-- Work item --
Repeat the entries below exactly. Begin with the first line and end with the line that contains "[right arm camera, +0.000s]".

-- Records to use --
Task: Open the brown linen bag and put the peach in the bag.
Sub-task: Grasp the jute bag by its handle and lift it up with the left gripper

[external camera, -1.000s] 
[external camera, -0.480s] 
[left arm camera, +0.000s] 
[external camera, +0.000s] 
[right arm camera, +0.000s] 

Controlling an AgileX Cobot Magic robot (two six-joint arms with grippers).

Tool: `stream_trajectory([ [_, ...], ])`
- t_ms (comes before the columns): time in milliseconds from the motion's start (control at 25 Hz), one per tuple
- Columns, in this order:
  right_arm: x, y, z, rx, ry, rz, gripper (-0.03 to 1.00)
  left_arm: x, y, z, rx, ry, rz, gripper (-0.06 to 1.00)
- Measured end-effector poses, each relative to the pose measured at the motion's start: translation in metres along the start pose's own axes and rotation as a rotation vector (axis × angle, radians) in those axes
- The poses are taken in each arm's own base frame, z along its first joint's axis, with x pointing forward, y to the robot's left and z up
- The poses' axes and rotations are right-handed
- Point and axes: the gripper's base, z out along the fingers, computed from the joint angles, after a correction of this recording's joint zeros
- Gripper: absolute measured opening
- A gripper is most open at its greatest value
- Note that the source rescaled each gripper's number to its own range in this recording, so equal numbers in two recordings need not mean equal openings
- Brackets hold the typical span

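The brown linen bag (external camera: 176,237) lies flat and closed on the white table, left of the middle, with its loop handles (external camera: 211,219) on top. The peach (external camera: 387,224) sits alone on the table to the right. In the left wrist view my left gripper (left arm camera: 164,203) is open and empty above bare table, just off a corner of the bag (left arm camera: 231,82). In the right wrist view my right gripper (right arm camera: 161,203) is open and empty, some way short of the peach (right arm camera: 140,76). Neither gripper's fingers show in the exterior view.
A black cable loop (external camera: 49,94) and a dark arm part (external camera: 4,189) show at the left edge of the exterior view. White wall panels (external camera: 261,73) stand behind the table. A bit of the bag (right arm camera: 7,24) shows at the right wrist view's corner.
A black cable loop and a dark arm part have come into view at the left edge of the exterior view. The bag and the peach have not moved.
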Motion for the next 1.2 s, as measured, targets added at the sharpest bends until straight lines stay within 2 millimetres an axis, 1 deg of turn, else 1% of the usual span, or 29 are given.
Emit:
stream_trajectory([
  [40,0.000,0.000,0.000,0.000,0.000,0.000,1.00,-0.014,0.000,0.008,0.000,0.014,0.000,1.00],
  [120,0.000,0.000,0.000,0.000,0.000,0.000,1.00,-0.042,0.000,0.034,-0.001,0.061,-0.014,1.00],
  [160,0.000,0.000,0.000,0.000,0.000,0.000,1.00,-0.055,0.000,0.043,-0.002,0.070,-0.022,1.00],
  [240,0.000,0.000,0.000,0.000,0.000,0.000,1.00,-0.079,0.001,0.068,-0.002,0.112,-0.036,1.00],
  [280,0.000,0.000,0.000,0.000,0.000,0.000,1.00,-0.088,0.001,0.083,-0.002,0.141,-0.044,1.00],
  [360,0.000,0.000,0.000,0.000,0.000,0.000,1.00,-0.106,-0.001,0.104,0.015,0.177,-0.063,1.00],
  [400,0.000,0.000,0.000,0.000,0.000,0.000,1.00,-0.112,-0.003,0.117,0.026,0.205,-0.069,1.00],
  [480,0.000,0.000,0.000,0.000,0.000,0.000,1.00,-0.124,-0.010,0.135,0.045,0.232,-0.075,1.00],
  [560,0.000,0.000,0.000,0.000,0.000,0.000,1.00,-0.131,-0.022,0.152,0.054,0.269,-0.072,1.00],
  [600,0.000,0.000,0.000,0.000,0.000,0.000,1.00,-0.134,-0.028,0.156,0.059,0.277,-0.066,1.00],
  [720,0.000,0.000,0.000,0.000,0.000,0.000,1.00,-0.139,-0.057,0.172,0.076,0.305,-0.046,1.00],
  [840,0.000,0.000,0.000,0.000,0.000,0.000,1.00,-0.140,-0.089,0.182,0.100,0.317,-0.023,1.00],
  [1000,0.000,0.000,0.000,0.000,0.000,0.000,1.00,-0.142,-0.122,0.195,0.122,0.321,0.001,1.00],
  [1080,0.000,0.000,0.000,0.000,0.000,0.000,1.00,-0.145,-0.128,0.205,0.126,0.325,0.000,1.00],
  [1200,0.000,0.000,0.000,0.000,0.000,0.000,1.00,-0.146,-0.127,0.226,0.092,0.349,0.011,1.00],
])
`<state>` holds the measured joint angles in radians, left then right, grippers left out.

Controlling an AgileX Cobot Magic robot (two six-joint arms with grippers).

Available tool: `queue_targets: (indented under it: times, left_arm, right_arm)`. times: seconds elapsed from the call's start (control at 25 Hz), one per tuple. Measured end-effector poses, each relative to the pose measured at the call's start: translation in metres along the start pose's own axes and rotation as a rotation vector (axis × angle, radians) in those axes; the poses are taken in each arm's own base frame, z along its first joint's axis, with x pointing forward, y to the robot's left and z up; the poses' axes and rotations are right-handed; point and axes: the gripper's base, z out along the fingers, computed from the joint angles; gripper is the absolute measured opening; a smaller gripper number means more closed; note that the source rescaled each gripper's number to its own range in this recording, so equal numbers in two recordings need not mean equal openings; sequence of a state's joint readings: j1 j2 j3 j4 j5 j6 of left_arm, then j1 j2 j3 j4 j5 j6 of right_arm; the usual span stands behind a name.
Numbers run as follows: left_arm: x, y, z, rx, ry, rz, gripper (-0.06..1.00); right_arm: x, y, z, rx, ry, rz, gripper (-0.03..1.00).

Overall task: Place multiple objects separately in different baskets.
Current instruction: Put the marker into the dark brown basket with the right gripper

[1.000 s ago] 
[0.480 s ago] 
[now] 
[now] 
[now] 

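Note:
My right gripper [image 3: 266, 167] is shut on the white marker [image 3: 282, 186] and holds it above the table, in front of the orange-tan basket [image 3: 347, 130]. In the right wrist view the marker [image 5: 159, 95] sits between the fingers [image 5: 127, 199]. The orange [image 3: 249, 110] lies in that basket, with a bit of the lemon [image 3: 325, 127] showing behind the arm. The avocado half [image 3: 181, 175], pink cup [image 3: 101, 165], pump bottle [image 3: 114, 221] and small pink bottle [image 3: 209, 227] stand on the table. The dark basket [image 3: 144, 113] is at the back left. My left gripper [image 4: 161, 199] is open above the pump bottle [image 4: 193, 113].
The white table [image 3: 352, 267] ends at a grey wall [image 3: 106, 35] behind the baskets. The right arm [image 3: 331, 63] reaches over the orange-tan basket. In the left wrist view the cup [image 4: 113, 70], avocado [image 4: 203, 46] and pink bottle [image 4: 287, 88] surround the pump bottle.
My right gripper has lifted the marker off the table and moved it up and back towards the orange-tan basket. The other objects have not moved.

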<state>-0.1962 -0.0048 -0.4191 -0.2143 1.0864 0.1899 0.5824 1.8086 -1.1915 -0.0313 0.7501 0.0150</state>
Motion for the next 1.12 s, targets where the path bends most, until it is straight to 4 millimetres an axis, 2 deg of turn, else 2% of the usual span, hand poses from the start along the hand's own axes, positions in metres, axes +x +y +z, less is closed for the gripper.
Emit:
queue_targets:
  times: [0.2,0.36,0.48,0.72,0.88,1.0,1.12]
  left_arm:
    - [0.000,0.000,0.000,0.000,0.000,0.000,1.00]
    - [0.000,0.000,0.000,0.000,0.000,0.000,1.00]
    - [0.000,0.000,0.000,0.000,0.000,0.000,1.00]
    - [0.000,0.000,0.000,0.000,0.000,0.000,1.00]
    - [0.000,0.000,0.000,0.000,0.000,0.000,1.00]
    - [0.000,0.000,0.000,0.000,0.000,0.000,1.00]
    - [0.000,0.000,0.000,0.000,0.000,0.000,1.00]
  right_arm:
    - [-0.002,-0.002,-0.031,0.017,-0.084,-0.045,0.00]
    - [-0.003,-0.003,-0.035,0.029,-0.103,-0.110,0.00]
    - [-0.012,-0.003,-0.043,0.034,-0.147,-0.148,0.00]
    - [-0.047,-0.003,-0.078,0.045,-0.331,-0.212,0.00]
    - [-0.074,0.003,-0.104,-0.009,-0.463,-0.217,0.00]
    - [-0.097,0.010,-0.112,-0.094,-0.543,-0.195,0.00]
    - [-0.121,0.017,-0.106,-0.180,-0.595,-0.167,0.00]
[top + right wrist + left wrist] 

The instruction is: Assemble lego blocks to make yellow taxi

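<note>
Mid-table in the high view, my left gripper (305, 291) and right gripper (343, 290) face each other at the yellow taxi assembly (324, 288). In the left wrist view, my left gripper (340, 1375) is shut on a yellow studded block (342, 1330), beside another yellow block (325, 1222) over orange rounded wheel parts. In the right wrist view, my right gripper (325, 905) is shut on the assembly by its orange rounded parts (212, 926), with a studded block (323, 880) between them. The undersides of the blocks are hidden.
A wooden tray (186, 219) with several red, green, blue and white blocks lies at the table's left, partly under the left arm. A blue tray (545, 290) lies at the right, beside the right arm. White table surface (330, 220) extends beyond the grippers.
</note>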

-- Expected answer --
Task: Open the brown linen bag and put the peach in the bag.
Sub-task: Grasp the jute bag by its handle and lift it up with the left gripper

[external camera, -1.000s] 
[external camera, -0.480s] 
[left arm camera, +0.000s] 
[external camera, +0.000s] 
[right arm camera, +0.000s] 

This finishes the response to the exercise.